Our weekly SRI Seminar Series welcomes Owain Evans, a research associate at Oxford University’s Future of Humanity Institute. Evans’ research interests are in AI safety and the future of AI, with a current focus on truthful and honest AI.

In this talk, Evans will present recent work on defining and measuring “truthfulness” in the context of large language models, including their calibration, and their ability to forecast world events. These topics will be considered in relation to the reduction of epistemic harms from AI and the problem of value alignment in the context of artificial general intelligence.

Talk title:

“Truthful language models and AI alignment”

Abstract:

Like it or not, language models will play an increasingly central role in how people learn about the world and communicate to others. This poses a challenge. Can we create models that are factually accurate, calibrated (e.g., avoiding overconfidence), and reliably non-manipulative? This kind of model would help individuals and society to form more accurate beliefs and to avoid misinformation. It would also have the potential to help with the problem of AGI alignment or AGI risk (Bostrom 2015, Russell 2019).

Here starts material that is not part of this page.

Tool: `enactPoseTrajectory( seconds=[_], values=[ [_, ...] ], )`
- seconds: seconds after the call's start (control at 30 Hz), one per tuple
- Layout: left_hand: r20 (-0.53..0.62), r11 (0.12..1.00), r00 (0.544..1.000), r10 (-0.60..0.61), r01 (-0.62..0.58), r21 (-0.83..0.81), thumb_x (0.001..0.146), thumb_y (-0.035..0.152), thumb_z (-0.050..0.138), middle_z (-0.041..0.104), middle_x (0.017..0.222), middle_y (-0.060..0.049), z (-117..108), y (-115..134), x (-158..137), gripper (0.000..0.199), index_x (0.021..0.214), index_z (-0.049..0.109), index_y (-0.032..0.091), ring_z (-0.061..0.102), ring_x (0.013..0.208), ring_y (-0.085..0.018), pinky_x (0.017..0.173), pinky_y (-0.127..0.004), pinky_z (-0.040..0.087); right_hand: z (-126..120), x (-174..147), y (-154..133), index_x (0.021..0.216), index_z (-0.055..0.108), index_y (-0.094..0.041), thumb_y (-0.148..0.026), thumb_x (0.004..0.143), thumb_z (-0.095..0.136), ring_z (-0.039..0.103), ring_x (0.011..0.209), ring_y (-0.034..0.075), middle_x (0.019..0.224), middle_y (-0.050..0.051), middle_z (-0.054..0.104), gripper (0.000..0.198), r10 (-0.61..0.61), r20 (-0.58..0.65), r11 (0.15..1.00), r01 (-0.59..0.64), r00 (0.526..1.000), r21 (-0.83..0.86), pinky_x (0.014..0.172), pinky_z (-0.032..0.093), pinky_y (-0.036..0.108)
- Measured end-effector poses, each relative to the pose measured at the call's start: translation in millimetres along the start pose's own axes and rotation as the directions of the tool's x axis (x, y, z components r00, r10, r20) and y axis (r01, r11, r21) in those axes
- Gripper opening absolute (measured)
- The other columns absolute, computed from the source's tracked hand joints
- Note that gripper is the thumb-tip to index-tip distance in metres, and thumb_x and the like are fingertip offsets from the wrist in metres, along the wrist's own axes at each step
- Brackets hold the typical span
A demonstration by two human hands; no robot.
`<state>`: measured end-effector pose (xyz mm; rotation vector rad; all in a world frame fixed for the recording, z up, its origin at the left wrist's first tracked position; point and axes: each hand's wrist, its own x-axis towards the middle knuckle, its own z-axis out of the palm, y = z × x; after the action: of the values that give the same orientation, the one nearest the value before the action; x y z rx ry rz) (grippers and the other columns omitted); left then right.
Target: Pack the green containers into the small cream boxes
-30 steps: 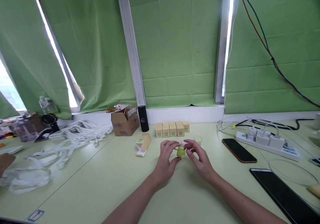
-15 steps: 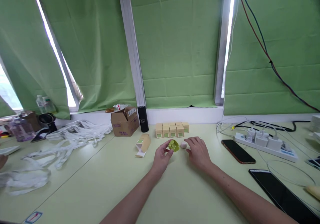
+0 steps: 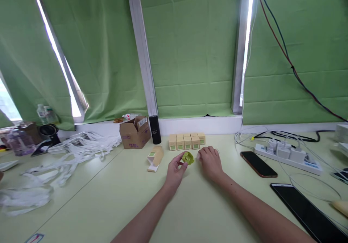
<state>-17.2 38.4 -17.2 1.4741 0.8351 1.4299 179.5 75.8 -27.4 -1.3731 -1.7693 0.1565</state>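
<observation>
My left hand pinches a small yellow-green, petal-shaped cup just above the table. Close to its right, my right hand is closed with its fingertips on a small white block, mostly hidden behind the fingers. An opened kraft-paper box lies on its side to the left, its white flap toward me. Beyond my hands, several small kraft boxes with green-framed windows stand in a row.
A brown carton and a black cylinder stand at the back. White straps are heaped on the left. To the right lie a phone, a power strip with cables and a black tablet.
My right hand has closed its fingers over the small white block, which was in plain view beside them before. My left hand keeps the yellow-green cup almost in place.
</observation>
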Motion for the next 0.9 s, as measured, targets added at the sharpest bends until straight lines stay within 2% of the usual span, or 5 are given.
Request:
enactPoseTrajectory(
  seconds=[0.13, 0.3, 0.37, 0.5, 0.9],
  values=[
    [-0.028, 0.999, 0.999, 0.029, -0.029, 0.018, 0.08, 0.052, 0.078, 0.068, 0.135, -0.012, -1, -2, 1, 0.058, 0.129, 0.069, 0.021, 0.062, 0.122, -0.03, 0.105, -0.041, 0.046, -8, -7, 1, 0.107, 0.07, -0.023, -0.04, 0.091, 0.058, 0.056, 0.108, 0.031, 0.114, 0.011, 0.071, 0.026, 0.149, -0.043, 0.938, -0.127, 0.988, 0.323, 0.094, 0.042, 0.046],
    [-0.038, 1.0, 0.999, 0.029, -0.028, 0.002, 0.08, 0.054, 0.078, 0.069, 0.131, -0.012, -2, -2, 0, 0.058, 0.127, 0.069, 0.021, 0.063, 0.121, -0.03, 0.106, -0.041, 0.046, -14, -26, -6, 0.115, 0.069, -0.021, -0.065, 0.087, 0.056, 0.066, 0.089, 0.026, 0.111, 0.013, 0.075, 0.054, 0.264, 0.055, 0.712, -0.233, 0.963, 0.663, 0.069, 0.05, 0.036],
    [-0.028, 1.0, 0.999, 0.018, -0.018, -0.003, 0.081, 0.054, 0.077, 0.069, 0.131, -0.013, -1, 0, -1, 0.058, 0.128, 0.069, 0.02, 0.063, 0.121, -0.031, 0.106, -0.041, 0.046, -15, -33, -11, 0.112, 0.069, -0.021, -0.068, 0.083, 0.061, 0.067, 0.086, 0.025, 0.112, 0.014, 0.075, 0.055, 0.297, 0.128, 0.569, -0.284, 0.946, 0.772, 0.065, 0.05, 0.034],
    [-0.006, 1.0, 1.0, 0.013, -0.013, -0.01, 0.082, 0.056, 0.076, 0.066, 0.135, -0.014, 0, 4, -3, 0.057, 0.125, 0.07, 0.018, 0.061, 0.124, -0.032, 0.106, -0.042, 0.046, -20, -40, -19, 0.105, 0.068, -0.022, -0.057, 0.074, 0.08, 0.065, 0.087, 0.024, 0.111, 0.013, 0.076, 0.048, 0.295, 0.32, 0.158, -0.376, 0.9, 0.913, 0.064, 0.049, 0.031],
    [-0.002, 0.999, 0.999, 0.04, -0.04, 0.034, 0.083, 0.057, 0.074, 0.068, 0.131, -0.015, 0, 5, -4, 0.054, 0.121, 0.074, 0.019, 0.06, 0.123, -0.033, 0.108, -0.045, 0.044, -34, -45, -36, 0.105, 0.069, -0.026, -0.05, 0.074, 0.084, 0.06, 0.09, 0.022, 0.102, 0.006, 0.068, 0.042, 0.235, 0.278, 0.169, -0.321, 0.931, 0.932, 0.068, 0.051, 0.031]
  ],
)
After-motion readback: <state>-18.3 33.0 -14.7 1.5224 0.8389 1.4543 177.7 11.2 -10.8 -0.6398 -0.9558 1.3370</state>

I will present recent work on defining and measuring "truthfulness" for language models, on calibration, and on using models to forecast world events. I will discuss connections to reducing epistemic harms from AI and to the problem of AGI alignment.

Recommended readings:

O. Evans, et. al., “Truthful AI: Developing and governing AI that does not lie,” arXiv preprint, 2021.

S. Lin, J. Hilton, O. Evans, “TruthfulQA: Measuring How Models Mimic Human Falsehoods,” arXiv preprint, 2021.

A. Zou, et. al., “Forecasting Future World Events with Neural Networks,” arXiv preprint, 2022.

About Owain Evans

Owain Evans is a research associate at the Future of Humanity Institute at Oxford University. His research interests are in AI safety and the future of AI. He received his PhD from MIT. In 2019, he was a visiting scholar in the CHAI group at UC Berkeley. He is on the board of directors at Ought, a non-profit lab that created the AI research assistant Elicit. He has worked on preference learning, reinforcement learning, forecasting, and philosophical questions relating to AI. His recent work aims to understand truthfulness and honesty for AI models.